TASK TO CARRY OUT: Find how many lines of the listing include the string "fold", and report only that figure.

DATASET EXCERPT:
*** Block opens ***
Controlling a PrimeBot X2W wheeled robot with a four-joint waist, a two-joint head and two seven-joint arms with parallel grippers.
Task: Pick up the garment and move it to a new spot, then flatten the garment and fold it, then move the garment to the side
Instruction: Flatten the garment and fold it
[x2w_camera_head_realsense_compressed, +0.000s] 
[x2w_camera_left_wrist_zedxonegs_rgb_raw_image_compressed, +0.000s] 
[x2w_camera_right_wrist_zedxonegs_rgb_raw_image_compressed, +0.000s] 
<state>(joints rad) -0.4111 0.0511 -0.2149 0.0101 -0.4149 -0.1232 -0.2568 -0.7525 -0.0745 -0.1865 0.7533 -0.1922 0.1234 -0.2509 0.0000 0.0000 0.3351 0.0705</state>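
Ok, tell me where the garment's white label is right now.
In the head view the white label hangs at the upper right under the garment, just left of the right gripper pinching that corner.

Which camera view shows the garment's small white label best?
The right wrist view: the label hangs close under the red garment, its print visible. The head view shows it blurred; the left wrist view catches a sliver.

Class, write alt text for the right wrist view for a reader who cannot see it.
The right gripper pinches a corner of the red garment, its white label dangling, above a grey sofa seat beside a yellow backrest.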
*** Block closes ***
RESPONSE: 2